Raidió Teilifís Éireann Commercial Enterprises (RTÉ CEL)
- Type: Commercial subsidiary to RTÉ
- Industry: Broadcasting, publishing, advertising
- Headquarters: Montrose, Donnybrook, Dublin & Fr. Mathew Street, Cork, Ireland
- Area served: Ireland and Northern Ireland Rest of the world (via internet, satellite, digital and analogue services) and Worldwide
- Products: Television and radio

= RTÉ Commercial Enterprises =

Arm of Ireland's public service broadcaster

Raidió Teilifís Éireann Commercial Enterprises (RTÉ CEL) is the commercial arm of Ireland's public service broadcaster RTÉ or Raidió Teilifís Éireann. RTÉ CEL is run independently from RTÉ, as a wholly owned subsidiary of the company, in similar way to BBC Studios, owned by RTÉ's British counterpart BBC. In 1999 it divested RTÉ of its 40% share of Cablelink. During the 1990s it had great success with Riverdance. It owns and publishes The RTÉ Guide, www.rte.ie and numerous spin off publications from RTÉ shows.

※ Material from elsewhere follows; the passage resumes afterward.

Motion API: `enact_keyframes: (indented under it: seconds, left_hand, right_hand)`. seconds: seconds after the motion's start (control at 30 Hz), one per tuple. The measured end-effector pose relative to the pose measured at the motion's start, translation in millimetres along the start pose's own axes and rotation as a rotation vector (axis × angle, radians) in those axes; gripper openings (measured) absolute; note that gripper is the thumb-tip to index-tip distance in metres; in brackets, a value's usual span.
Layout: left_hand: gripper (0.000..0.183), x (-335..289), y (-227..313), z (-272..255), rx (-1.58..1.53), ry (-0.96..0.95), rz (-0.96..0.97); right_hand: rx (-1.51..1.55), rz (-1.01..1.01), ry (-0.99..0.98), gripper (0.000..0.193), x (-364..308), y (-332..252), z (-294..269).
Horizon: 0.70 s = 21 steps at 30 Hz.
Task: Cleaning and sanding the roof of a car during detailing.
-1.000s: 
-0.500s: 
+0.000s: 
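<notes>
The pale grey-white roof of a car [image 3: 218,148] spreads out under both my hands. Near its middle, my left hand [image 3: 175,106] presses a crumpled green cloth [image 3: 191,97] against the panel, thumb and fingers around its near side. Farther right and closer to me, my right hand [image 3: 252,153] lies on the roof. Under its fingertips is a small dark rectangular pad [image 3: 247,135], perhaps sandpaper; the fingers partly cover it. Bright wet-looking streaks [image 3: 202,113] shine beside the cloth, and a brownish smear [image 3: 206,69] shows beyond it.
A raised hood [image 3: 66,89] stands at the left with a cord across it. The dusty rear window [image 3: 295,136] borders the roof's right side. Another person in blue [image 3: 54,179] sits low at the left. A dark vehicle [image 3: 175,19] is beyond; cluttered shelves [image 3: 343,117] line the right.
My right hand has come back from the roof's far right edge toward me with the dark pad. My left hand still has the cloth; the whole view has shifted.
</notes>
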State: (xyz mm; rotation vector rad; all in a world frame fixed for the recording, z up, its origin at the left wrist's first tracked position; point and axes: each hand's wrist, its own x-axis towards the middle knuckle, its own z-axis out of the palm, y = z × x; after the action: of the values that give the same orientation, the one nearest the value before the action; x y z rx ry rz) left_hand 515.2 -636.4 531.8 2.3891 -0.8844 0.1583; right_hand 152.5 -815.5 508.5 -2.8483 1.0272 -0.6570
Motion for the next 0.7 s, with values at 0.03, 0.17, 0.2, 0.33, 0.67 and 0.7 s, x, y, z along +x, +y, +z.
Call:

It had an interest in Tara TV.

RTÉ CEL was part of the Easy TV (DTT) consortium that bid for one of the three Commercial DTT licences offered by the BAI in 2008. RTÉ confirmed on 14 May 2010 Easy TV was "declining their offer to pursue negotiations" on the DTT contract which ended the application process.